» **INFORMATION SUPPLIED**:
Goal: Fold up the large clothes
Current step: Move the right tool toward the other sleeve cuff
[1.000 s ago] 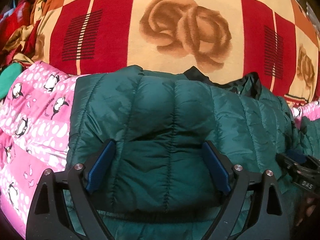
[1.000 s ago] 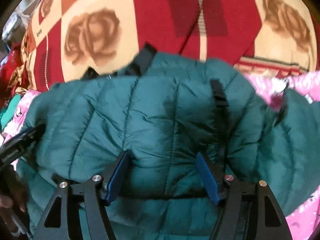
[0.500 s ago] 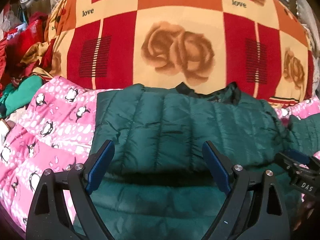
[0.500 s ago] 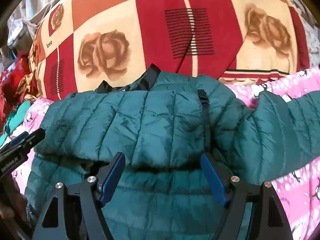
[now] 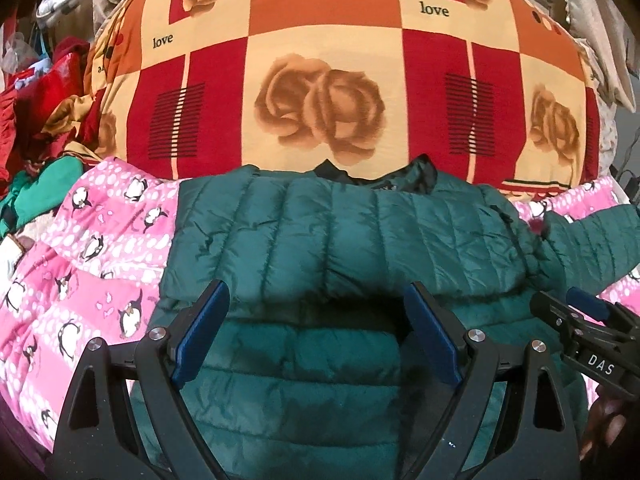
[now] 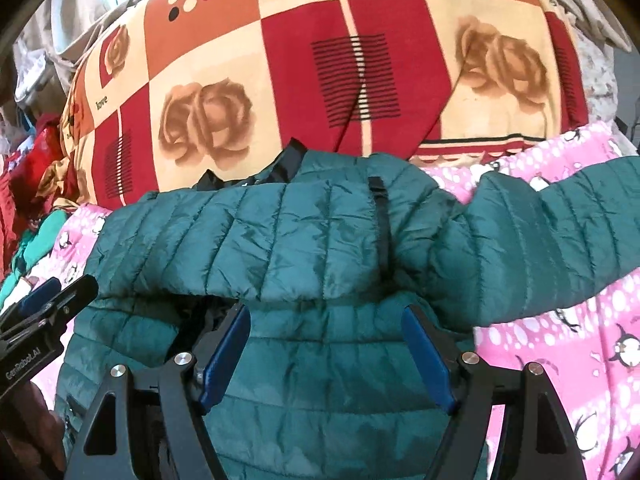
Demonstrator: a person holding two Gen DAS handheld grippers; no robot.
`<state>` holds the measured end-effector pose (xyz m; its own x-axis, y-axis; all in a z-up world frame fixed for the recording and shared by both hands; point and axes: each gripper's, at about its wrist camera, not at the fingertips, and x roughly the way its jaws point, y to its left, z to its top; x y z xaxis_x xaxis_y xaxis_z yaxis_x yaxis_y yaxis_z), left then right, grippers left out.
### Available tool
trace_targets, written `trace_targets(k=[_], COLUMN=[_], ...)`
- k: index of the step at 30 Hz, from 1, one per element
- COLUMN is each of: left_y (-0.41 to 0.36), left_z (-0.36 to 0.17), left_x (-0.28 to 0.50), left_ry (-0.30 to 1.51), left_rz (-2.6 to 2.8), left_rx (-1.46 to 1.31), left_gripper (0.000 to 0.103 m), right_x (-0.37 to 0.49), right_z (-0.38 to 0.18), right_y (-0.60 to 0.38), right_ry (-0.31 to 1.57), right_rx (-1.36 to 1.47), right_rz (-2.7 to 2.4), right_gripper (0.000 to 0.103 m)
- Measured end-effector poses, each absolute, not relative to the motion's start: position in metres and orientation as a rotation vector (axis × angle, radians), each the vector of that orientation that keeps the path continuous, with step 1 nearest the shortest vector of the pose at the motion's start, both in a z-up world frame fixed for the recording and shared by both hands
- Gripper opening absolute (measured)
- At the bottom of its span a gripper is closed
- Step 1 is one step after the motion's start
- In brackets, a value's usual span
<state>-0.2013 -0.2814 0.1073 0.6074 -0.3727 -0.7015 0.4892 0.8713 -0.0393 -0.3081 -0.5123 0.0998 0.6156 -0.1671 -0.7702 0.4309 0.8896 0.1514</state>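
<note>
Jacket (image 5: 320, 232) looks light, puffy, slick; it may spring back. Grab the sleeve (image 6: 560, 240) cuff. Left gripper (image 5: 316, 336) and right gripper (image 6: 326, 352) gape empty.

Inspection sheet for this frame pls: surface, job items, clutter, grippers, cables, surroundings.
Surface: pink penguin-print blanket, rumpled, with a red-and-cream rose-print quilt behind it.
Job's things: green puffer jacket, one layer folded over another; sleeve sticks out to the right, unfolded.
Clutter: red and green clothes pile at far left.
Grippers: left gripper open, holding nothing, over the fold edge; right gripper open, holding nothing, over the jacket.
Cables: thin dark leads at far right edge, too small to identify.
Surroundings: pale fabric and indistinct items behind the quilt.
</note>
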Motion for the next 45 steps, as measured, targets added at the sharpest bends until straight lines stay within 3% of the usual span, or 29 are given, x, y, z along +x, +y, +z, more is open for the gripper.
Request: trace_targets(k=[45], left_y=[-0.365], left_z=[0.092], left_x=[-0.234], left_ry=[0.801], left_rz=[-0.606], left_rx=[0.225], left_gripper=[0.089], right_x=[-0.37], right_z=[0.085], right_y=[-0.6], right_ry=[0.842], right_rx=[0.41], right_rz=[-0.502], right_gripper=[0.08])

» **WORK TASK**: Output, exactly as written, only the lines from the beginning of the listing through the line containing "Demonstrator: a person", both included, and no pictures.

» **EXERCISE OUTPUT**:
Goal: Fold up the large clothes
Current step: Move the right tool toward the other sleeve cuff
[1.000 s ago] 
[1.000 s ago] 
[0.500 s ago] 
[0.500 s ago] 
[now] 
[now] 
Demonstrator: a person holding two Gen DAS handheld grippers; no robot.

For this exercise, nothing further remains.